> Provided material:
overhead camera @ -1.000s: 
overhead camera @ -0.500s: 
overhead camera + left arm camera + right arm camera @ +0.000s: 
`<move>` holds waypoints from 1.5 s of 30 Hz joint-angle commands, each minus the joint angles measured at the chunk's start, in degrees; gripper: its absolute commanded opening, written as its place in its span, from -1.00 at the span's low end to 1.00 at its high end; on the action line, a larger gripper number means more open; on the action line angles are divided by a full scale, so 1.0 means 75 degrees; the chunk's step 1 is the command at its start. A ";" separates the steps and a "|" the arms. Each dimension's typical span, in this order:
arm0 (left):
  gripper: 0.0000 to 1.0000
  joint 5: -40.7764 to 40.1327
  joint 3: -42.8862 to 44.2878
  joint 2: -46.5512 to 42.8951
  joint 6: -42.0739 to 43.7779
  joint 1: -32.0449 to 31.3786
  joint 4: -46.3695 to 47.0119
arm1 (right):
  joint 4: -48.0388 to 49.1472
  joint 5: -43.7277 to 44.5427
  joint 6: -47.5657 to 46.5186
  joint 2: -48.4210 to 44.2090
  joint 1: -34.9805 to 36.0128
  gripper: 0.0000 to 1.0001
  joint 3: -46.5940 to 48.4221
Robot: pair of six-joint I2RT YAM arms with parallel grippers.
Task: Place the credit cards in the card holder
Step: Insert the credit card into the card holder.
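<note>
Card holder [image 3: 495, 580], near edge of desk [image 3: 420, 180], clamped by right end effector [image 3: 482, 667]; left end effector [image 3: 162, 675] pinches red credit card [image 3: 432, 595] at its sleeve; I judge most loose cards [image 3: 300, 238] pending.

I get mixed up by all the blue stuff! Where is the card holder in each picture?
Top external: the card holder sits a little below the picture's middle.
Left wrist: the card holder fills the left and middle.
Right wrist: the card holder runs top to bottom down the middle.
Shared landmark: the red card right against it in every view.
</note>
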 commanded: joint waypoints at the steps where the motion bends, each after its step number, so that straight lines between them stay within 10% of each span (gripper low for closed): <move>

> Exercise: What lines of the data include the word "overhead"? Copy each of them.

> Reply to the exercise:
overhead camera @ -1.000s: 
overhead camera @ -0.500s: 
overhead camera + left arm camera + right arm camera @ +0.000s: 

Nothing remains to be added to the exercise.